£54K Debt Recovered on behalf of a Children’s Home

Advocate has successfully recovered £54K in less than seven days on behalf of a client who nurtures and inspires children and young people. Their mission is to give children without families or suitable homes a safe environment that prepares them for adulthood whilst facilitating a fulfilling childhood. Owing to the broad spectrum of skills and expertise required, it comes at a significant cost to the state coffers. This is no place for institutionalised production lines where the bottom line is more important than the person. Our client has maintained their SME status simply because the bespoke care needs of each and every individual on their books is not scalable. This choice brings with it cashflow limitations and meant carrying £54K over more than a few weeks quickly became an exponentially serious problem.

A Tale of Two Councils

The debt related to the final period of working with an individual who, after reaching the age where they could choose to be independent, decided to leave the care system and venture out into the world solo.
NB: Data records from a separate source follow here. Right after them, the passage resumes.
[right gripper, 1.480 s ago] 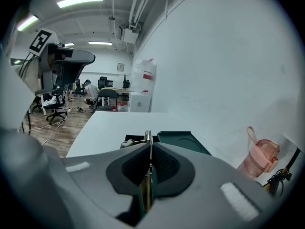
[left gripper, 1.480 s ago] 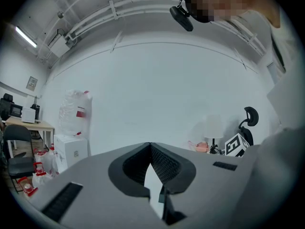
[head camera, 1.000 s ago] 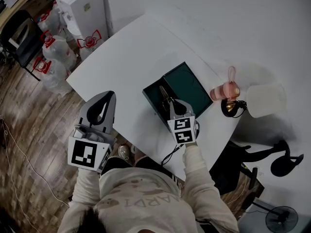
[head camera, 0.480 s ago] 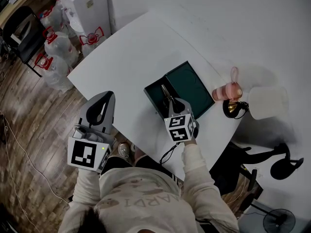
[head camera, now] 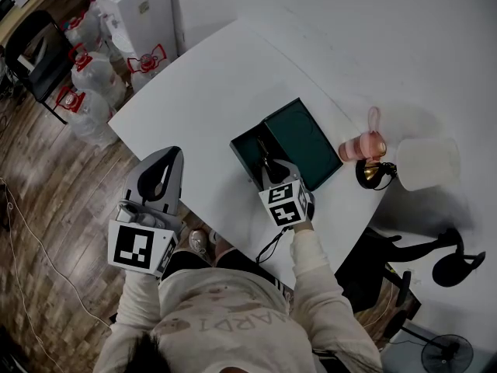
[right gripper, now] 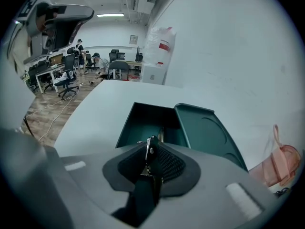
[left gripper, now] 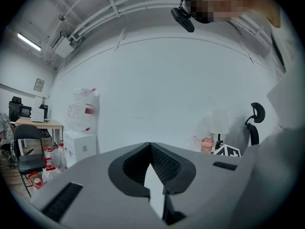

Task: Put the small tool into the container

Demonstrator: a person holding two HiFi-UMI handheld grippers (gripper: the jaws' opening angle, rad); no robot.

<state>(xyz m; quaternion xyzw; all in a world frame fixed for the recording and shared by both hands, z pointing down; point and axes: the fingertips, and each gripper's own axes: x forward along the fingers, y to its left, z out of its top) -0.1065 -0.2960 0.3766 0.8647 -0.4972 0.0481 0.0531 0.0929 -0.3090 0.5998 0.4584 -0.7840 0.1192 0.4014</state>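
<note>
- My left gripper [head camera: 174, 155] is off the near table edge at 9 o'clock of my right one, well apart from it. In the left gripper view [left gripper: 150, 146] its tips meet with nothing between them; it is closed and empty.
- My right gripper [head camera: 268, 166] sits at the near edge of the white table [head camera: 202, 92], tilted down and pointing to 12 o'clock, with its marker cube toward me.
- Its jaws have just been opening. In the right gripper view [right gripper: 151, 146] the small tool [right gripper: 149, 152] stands upright between the pads and leans on the right pad. A dark gap shows on the left side, so the grip is loosened, not clamped.
- The tool's top end is just over the near rim of the container [right gripper: 143, 120].
- The container [head camera: 247, 152] is a dark green box touching my right tips at 12 o'clock, with its compartment open.
- A pale narrow thing lies inside against the lid-side wall; I can't tell what it is.
- The lid [head camera: 301, 137] is swung open at 1 o'clock of the compartment, hinged beside it. In the right gripper view [right gripper: 209, 132] it slants up.
- A pink bottle [head camera: 359, 146] is at 3 o'clock of the lid, just beside it.
- A lamp with a white shade [head camera: 427, 163] is at 3 o'clock of the bottle, with its black base near the bottle.
- Water jugs [head camera: 89, 72] stand on the wood floor at 10 o'clock, past the far left table corner.
- A white box [head camera: 140, 10] is behind the jugs at 11 o'clock.
</note>
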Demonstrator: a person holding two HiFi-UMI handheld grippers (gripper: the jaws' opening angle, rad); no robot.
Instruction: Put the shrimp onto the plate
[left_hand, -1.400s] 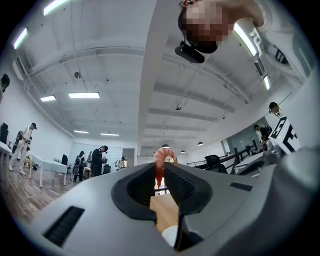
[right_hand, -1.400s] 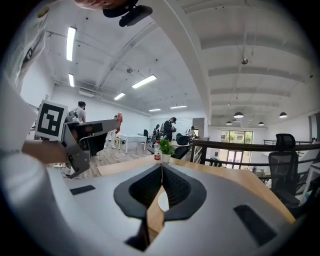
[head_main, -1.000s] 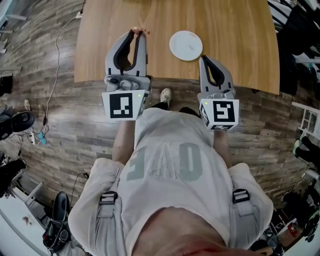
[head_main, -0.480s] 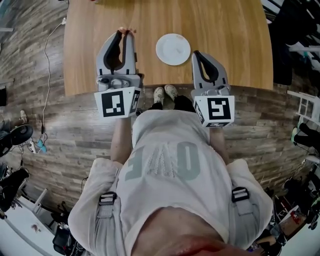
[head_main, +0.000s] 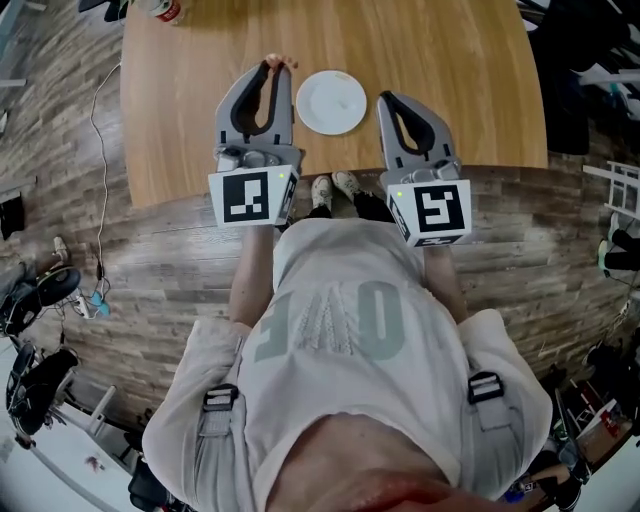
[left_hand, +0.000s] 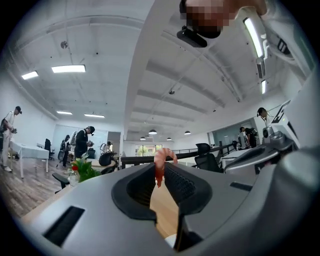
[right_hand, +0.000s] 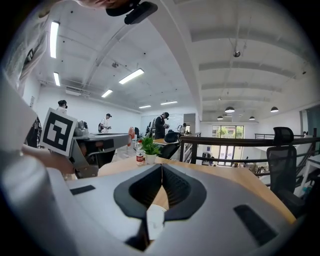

After all, where better to make your own way than in one of London’s 32 boroughs? This particular borough could almost be perceived as two separate councils because it simultaneously features in the top 10% of deprived and wealthy communities in the UK. In accordance with the contract, once a person leaves our client’s care, there is a 28-day notice period from the end of the provision. This is because resources are booked and budgeted in advance. When the final month of service and notice period was invoiced, our client expected both fees to be paid in the usual time frame. However, the council pushed both invoices back, stopping short of elaborating on what the dispute might be.

Coming Home

With the £54K leaving a significant gap in cash flow, Advocate was instructed. We quickly engaged what could only be described as an uninformed and poorly coordinated accounts payable team. One could easily think of the £54K as a ball bouncing off the bumpers in a pinball machine. Persistence paid off, and a breakthrough came when we encountered the individual holding back payment. Their query related to why service provision was ending and why our client was seeking payment for the notice period. An epitome of efficiency, the client furnished us with an email trail between them and the council explaining the termination, justifying the notice period and referencing the contract on which the last few years of service provision had been based. Now we had identified the right contact, cause of non-payment and solution to the problem, the only task remaining was to make full payment. Recognising the urgency, a same-day payment for the £54K was received. Statutory late payment charges of £3.2K were uncontested in line with government policy and received on top of the £54K. Since this case, our client has another young person on their books courtesy of the same council, and we are informed payments are being made very promptly indeed!